Start of Records supplied

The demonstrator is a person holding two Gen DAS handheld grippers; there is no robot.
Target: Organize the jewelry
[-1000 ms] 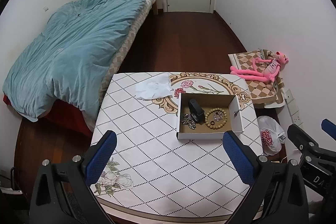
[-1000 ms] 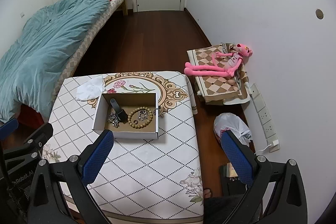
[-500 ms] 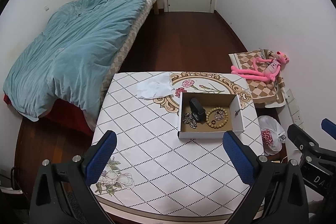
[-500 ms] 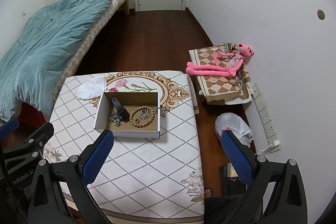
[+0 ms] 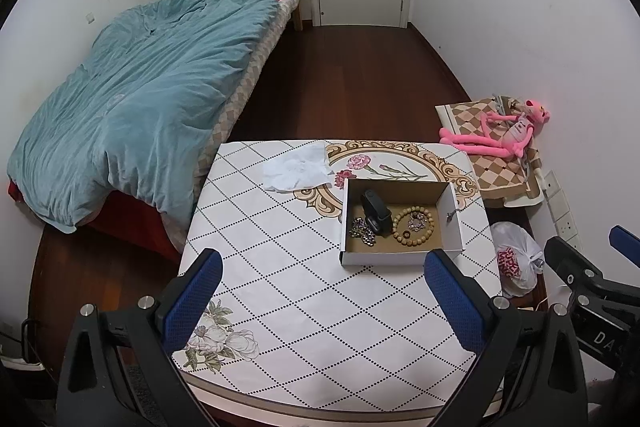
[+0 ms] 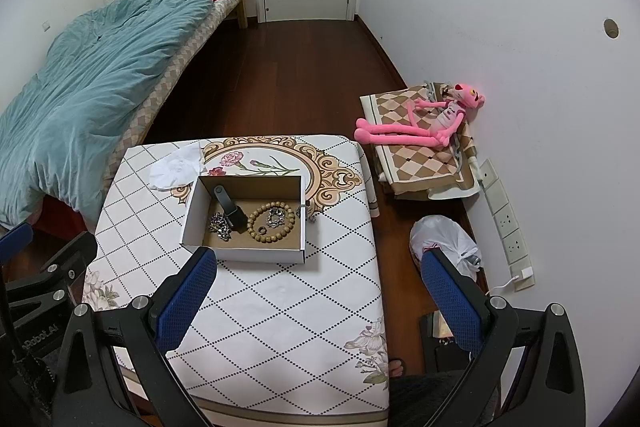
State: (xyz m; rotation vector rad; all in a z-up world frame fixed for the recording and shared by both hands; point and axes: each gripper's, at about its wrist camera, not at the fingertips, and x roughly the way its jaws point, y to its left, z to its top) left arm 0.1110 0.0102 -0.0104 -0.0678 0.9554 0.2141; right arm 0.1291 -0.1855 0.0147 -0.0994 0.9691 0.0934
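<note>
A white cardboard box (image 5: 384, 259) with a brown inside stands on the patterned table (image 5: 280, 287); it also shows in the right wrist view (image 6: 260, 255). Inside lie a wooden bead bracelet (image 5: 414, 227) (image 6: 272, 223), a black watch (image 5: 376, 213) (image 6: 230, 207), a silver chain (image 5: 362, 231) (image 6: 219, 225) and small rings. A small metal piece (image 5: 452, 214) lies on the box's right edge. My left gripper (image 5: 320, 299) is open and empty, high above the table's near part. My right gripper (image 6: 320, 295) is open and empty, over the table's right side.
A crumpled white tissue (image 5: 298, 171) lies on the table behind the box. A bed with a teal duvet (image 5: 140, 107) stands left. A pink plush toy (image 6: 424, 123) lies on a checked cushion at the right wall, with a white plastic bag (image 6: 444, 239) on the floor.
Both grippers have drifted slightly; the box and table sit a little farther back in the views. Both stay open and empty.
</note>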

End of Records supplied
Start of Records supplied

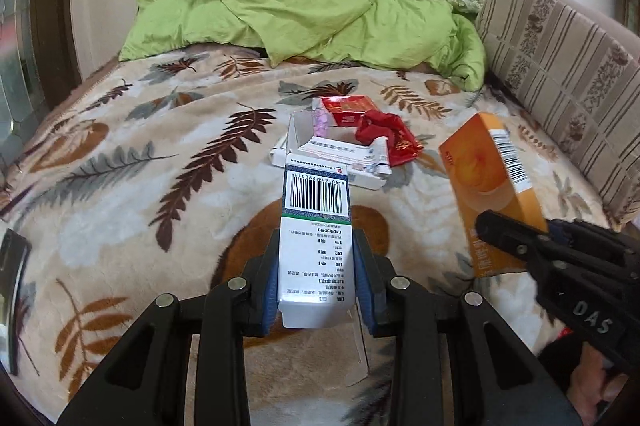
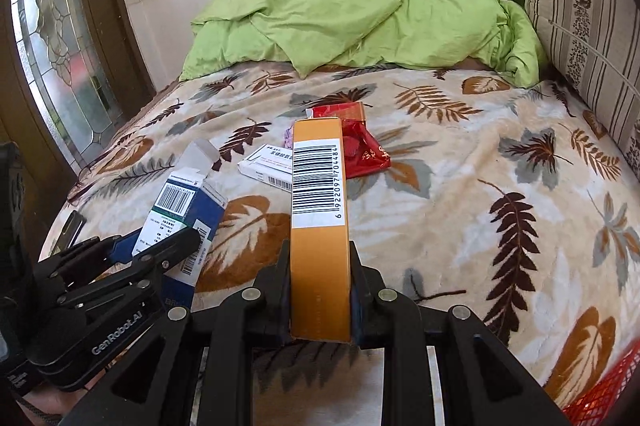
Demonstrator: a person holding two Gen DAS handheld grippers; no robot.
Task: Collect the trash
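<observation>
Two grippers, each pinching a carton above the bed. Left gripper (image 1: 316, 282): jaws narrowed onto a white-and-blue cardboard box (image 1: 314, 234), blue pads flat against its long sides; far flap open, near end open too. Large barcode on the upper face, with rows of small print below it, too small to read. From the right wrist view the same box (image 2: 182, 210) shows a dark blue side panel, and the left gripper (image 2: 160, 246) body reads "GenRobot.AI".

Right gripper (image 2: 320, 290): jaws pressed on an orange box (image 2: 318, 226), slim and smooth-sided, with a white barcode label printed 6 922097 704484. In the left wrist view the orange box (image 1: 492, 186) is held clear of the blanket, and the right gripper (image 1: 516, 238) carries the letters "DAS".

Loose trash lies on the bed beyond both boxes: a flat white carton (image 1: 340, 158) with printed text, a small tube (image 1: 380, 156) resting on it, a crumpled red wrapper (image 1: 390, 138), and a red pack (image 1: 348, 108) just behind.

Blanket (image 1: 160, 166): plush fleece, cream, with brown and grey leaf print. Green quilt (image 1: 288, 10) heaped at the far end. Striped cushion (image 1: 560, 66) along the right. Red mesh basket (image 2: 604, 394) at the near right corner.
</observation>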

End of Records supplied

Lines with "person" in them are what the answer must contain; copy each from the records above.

Solution to this exercise:
The demonstrator is a person holding two Gen DAS handheld grippers; there is no robot.
Demonstrator: a person holding two Gen DAS handheld grippers; no robot.

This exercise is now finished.